## Available data
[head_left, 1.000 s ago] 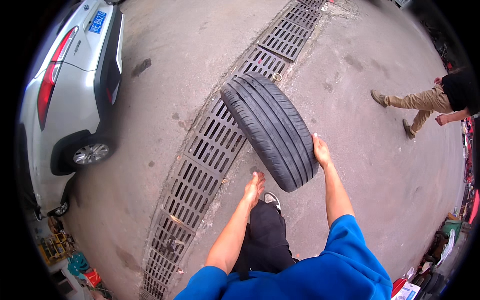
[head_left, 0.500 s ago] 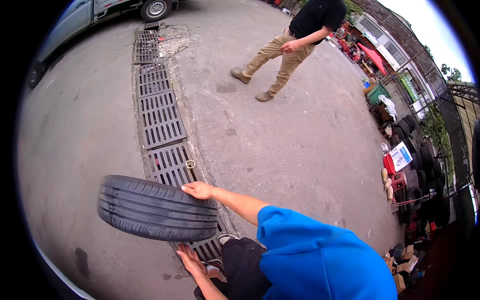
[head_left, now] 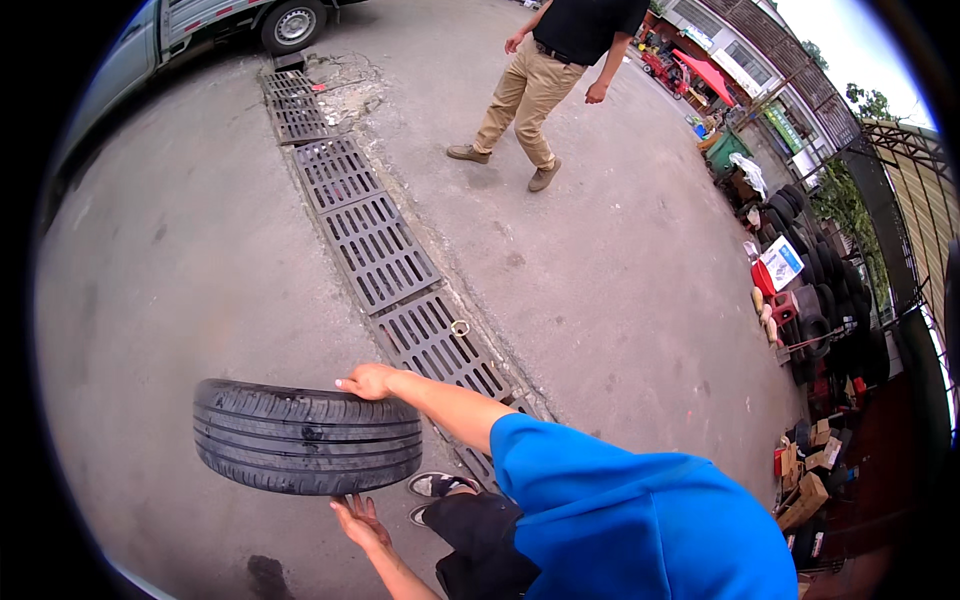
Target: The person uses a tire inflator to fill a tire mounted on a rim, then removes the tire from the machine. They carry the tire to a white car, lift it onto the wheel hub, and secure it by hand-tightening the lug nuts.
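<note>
A worn black car tyre is between my hands, its grooved tread facing up toward me. My right hand grips its upper edge in the picture, the fingertips curled over the sidewall. Against the opposite edge rests my left hand, palm up with fingers spread and some fingertips tucked behind the rubber. The tyre is beside the drain grates, over bare pavement. Whether it touches the ground is hidden.
A person in tan trousers stands ahead on the pavement. A pickup truck is parked at the upper left. Along the right are stacked tyres, a red bucket and cardboard boxes. A ring lies on one grate.
The tyre has moved off the grates onto the pavement side, with both hands following it. My view has turned, so the grates slant more. The other person has changed stance and lowered an arm.
</note>
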Demonstrator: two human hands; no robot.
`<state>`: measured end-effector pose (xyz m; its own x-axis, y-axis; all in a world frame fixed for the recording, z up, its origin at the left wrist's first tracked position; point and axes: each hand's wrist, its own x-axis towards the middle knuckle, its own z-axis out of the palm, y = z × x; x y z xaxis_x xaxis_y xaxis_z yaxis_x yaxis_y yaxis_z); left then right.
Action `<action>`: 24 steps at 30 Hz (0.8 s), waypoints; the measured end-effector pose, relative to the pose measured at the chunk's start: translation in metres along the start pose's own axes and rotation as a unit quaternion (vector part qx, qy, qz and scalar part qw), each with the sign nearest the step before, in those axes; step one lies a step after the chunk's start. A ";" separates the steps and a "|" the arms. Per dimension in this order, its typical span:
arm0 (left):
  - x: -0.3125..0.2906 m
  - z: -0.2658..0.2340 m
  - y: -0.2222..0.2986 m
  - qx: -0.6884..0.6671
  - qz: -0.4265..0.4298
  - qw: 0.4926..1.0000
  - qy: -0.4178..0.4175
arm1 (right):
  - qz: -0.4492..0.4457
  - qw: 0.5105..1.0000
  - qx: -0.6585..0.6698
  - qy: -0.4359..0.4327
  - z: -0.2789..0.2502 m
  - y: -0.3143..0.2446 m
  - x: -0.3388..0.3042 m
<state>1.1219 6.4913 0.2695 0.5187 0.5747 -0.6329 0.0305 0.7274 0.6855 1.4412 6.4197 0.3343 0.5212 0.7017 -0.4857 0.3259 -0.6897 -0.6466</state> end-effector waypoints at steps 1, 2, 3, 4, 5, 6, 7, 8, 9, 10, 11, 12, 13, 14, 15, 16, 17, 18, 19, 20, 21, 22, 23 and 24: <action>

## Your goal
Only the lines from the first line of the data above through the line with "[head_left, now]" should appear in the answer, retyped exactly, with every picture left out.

## Your response
[head_left, 1.000 s ago] 
[head_left, 0.500 s ago] 
[head_left, now] 

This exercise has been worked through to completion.